Referring now to FIG. 11A, cells were pre-treated with AT1R antagonist eprosartan, resulting in the effect of AngII being completely inhibited but the effect of CXCL8 not being altered. The effect of CXCL8 and AngII combined is indistinguishable from that observed with CXCL8 only.
Referring now to FIGS. 11B, 11C, 11D, 11E and 11F, cells were pre-treated with both AT1R antagonist eprosartan and either CXCR2 allosteric inverse agonist SB265610 (FIG. 11B), CXCR2 antagonist SB225002 (FIG. 11C), CXCR2 inverse agonist navarixin (SCH527123; FIG. 11D), CXCR2 antagonist AZD5069 (FIG. 11E) or CXCR2 antagonist danirixin (FIG. 11F), resulting in the effect of CXCL8 only, the effect of AngII only or the effect of both combined being completely inhibited.
Referring now to FIG. 12A, cells were pre-treated with AT1R antagonist azilsartan, resulting in the effect of AngII being completely inhibited but the effect of CXCL8 not being altered. The effect of CXCL8 and AngII combined is indistinguishable from that observed with CXCL8 only.
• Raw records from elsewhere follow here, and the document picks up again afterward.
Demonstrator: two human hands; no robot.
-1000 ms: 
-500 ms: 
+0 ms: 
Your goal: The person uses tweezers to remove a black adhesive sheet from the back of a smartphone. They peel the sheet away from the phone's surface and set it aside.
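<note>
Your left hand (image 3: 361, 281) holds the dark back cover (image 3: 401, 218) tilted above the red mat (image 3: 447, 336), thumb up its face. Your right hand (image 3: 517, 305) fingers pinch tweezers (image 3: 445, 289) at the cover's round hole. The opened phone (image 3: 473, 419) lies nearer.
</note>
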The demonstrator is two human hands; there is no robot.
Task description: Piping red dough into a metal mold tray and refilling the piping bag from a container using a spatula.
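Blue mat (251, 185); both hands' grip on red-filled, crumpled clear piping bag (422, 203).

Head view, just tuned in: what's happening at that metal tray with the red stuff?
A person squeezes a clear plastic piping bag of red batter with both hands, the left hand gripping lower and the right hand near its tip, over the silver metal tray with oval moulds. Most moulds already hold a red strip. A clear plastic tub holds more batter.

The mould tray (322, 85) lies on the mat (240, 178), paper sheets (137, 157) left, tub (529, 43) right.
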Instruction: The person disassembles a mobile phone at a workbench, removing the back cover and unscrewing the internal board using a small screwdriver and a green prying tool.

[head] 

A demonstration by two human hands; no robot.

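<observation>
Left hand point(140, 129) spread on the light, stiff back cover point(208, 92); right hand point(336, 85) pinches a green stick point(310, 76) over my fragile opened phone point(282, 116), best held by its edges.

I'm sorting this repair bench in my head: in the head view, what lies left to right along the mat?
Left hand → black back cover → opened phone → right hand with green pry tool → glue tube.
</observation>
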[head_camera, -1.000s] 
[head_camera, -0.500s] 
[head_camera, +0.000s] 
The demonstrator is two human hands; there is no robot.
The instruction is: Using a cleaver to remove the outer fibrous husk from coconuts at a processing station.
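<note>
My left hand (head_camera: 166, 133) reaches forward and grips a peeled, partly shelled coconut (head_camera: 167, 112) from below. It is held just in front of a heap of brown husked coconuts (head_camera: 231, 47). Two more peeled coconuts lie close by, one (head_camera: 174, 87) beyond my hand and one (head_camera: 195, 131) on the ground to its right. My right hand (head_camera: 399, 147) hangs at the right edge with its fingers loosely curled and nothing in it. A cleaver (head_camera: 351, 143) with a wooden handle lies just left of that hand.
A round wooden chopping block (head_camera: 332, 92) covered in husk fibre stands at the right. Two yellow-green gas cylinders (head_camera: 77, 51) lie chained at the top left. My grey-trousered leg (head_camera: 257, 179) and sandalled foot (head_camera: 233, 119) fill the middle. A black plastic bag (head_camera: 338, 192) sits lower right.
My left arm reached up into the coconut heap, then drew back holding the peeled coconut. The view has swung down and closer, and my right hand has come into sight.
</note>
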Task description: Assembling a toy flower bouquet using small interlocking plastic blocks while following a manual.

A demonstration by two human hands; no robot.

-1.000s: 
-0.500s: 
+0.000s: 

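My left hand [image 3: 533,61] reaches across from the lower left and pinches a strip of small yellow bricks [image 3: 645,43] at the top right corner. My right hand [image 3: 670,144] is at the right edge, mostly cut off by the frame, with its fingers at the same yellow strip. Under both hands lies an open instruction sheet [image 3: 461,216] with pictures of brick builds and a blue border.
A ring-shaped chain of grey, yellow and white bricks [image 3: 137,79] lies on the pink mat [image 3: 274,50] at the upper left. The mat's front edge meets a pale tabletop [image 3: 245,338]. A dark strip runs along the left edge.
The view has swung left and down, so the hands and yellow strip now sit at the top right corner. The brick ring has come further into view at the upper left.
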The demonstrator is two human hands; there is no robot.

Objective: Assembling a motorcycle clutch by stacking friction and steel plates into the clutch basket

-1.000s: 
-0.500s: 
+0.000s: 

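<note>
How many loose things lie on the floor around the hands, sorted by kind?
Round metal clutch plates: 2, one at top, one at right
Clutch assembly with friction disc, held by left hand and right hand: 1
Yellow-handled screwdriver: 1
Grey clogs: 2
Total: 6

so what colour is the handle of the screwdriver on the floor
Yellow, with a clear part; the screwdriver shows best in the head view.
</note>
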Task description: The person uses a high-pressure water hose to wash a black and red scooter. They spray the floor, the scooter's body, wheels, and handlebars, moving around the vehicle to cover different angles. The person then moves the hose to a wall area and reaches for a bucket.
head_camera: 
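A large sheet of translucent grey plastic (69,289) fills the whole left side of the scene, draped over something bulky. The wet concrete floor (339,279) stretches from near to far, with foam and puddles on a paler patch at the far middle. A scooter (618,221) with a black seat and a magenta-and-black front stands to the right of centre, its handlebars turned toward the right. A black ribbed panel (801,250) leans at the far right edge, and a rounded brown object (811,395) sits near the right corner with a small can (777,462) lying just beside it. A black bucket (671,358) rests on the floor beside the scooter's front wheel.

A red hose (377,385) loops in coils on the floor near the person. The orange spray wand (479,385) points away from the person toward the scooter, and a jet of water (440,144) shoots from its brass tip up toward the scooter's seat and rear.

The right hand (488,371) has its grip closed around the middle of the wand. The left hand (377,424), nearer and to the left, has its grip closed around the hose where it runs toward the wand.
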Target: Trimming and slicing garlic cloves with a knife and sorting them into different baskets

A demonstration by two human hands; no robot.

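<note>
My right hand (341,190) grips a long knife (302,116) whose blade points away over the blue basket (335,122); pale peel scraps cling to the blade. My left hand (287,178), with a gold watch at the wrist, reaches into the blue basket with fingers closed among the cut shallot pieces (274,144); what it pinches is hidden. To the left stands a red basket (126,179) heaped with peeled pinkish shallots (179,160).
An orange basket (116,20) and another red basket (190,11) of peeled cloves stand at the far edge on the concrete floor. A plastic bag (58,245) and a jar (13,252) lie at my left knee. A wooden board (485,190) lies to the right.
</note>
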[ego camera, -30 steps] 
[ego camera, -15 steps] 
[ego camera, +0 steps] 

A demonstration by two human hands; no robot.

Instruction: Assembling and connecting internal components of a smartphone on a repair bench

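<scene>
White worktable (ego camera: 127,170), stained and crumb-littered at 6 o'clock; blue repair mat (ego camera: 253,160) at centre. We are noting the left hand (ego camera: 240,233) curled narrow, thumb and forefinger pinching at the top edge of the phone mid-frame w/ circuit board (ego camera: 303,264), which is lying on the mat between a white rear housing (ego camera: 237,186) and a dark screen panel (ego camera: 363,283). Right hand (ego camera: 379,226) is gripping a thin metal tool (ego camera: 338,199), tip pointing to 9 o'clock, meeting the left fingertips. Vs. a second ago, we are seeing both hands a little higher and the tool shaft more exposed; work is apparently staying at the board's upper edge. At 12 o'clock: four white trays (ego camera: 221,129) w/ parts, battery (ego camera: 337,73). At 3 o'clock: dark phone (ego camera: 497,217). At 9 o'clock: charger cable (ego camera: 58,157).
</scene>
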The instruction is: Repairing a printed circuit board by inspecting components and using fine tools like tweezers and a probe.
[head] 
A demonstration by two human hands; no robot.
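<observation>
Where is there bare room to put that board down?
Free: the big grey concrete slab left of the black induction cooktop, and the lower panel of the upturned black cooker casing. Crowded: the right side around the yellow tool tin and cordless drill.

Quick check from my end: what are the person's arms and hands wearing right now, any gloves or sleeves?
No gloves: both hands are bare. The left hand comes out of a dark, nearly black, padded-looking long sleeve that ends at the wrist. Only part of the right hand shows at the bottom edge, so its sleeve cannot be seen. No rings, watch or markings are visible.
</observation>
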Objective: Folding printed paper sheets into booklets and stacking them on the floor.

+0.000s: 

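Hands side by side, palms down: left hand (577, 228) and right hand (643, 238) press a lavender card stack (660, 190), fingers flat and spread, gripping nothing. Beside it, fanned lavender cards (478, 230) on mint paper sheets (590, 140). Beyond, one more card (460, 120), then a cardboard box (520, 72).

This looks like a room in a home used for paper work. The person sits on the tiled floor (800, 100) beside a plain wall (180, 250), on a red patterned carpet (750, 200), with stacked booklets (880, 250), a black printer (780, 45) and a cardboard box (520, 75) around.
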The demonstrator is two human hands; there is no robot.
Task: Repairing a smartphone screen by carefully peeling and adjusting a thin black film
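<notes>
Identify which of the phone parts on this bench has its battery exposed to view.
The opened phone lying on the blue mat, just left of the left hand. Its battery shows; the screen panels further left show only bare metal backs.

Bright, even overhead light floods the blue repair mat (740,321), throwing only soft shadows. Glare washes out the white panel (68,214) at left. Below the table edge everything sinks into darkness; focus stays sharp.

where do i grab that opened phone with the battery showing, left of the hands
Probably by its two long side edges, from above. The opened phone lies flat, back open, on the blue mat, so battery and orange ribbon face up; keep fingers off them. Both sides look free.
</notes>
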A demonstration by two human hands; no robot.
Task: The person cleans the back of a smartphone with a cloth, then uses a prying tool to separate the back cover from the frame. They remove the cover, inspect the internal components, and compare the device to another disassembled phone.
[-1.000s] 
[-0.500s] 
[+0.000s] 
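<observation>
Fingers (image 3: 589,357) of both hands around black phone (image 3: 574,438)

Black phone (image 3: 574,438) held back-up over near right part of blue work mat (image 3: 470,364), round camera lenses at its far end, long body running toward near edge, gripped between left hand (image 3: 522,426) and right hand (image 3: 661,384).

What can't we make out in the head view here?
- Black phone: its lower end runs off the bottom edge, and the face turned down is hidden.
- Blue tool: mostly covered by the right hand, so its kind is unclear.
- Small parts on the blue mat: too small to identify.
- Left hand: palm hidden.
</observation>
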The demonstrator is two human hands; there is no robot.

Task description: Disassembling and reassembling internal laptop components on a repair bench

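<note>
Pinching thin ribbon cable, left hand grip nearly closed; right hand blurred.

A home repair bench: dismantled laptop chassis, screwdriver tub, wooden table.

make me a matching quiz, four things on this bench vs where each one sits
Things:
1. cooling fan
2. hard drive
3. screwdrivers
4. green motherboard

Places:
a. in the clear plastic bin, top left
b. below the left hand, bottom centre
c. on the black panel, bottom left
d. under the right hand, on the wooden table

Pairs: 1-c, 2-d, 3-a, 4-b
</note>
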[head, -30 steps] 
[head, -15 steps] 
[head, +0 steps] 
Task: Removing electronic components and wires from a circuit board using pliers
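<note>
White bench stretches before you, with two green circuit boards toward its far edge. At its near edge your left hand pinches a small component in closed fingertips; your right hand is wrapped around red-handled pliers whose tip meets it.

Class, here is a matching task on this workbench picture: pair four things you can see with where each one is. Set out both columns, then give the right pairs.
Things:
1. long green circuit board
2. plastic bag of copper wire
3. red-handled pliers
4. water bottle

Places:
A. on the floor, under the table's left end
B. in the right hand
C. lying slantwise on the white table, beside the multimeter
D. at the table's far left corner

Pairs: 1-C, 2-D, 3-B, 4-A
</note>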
Referring now to FIGS. 12B, 12C, 12D, 12E and 12F, cells were pre-treated with both AT1R antagonist azilsartan and either CXCR2 allosteric inverse agonist SB265610 (FIG. 12B), CXCR2 antagonist SB225002 (FIG. 12C), CXCR2 inverse agonist navarixin (SCH527123; FIG. 12D), CXCR2 antagonist AZD5069 (FIG. 12E) or CXCR2 antagonist danirixin (FIG. 12F), resulting in the effect of CXCL8 only, the effect of AngII only or the effect of both combined being completely inhibited.
Referring now to FIG. 13A, cells were pre-treated with AT1R antagonist losartan, resulting in the effect of AngII being completely inhibited but the effect of CXCL8 not being altered. The effect of CXCL8 and AngII combined is indistinguishable from that observed with CXCL8 only.
Referring now to FIGS. 13B, 13C, 13D, 13E and 13F, cells were pre-treated with both AT1R antagonist losartan and either CXCR2 allosteric inverse agonist SB265610 (FIG. 13B), CXCR2 antagonist SB225002 (FIG. 13C), CXCR2 inverse agonist navarixin (SCH527123; FIG. 13D), CXCR2 antagonist AZD5069 (FIG. 13E) or CXCR2 antagonist danirixin (FIG. 13F), resulting in the effect of CXCL8 only, the effect of AngII only or the effect of both combined being completely inhibited.
Referring now to FIG. 14A, cells were pre-treated with AT1R antagonist EXP3174, the active metabolite of losartan, resulting in the effect of AngII being completely inhibited but the effect of CXCL8 not being altered. The effect of CXCL8 and AngII combined is indistinguishable from that observed with CXCL8 only.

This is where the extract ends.